> EXERCISE:
Set down each entry exactly; omit images.

> AVAILABLE DATA:
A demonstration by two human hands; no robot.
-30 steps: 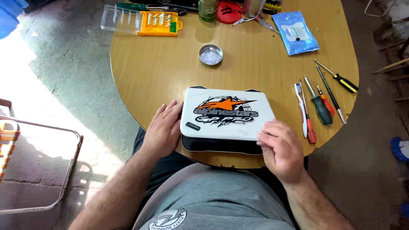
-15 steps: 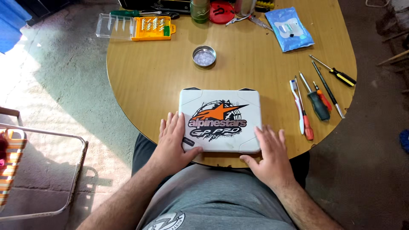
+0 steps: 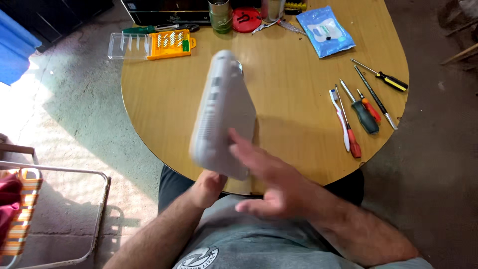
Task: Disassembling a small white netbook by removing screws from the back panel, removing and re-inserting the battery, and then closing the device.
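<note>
Round wooden table [image 3: 298, 99], smooth and yellow-brown. Above its near edge, a white plastic laptop [image 3: 221, 117] stands tilted on edge (blurred, ribbed vents showing). Left hand [image 3: 209, 188] grips its lower corner; right hand [image 3: 269, 182], fingers spread, touches its face.

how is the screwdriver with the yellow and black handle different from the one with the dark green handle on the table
The yellow and black screwdriver has a slim handle; the dark green screwdriver has a thicker, bulkier one. The yellow and black one lies alone, nearest the table's right edge; the dark green one lies packed among other tools, beside a small orange screwdriver. Both lie flat with tips pointing up-left, untouched by either hand.
</note>
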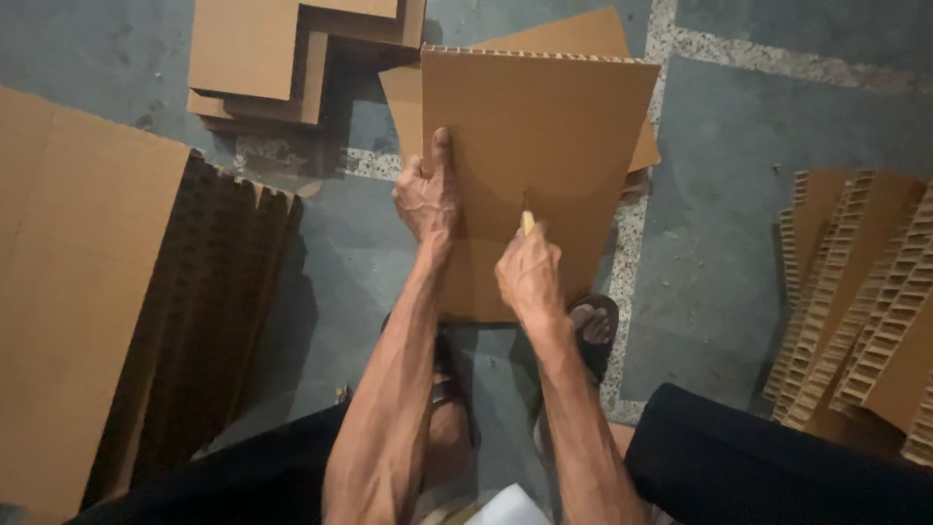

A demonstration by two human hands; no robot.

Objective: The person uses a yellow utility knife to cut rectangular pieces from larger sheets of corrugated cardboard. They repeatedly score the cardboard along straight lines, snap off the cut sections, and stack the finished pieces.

> EXERCISE ANSWER:
A demonstration by two human hands; no robot.
-30 steps: 
-15 steps: 
+0 steps: 
Task: Disassembling a small white netbook by removing screws from the back panel, removing and re-inserting the battery, and then closing the device.
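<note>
Round wooden table [image 3: 298, 99], smooth and yellow-brown. Above its near edge, a white plastic laptop [image 3: 221, 117] stands tilted on edge (blurred, ribbed vents showing). Left hand [image 3: 209, 188] grips its lower corner; right hand [image 3: 269, 182], fingers spread, touches its face.

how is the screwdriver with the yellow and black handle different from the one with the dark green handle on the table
The yellow and black screwdriver has a slim handle; the dark green screwdriver has a thicker, bulkier one. The yellow and black one lies alone, nearest the table's right edge; the dark green one lies packed among other tools, beside a small orange screwdriver. Both lie flat with tips pointing up-left, untouched by either hand.
</note>
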
A demonstration by two human hands; no robot.

Objective: The person uses a yellow utility knife to cut rectangular pieces from larger sheets of corrugated cardboard. They repeatedly score the cardboard along straight lines, snap off the cut sections, and stack the finished pieces.

Nothing more remains to be done for this exercise.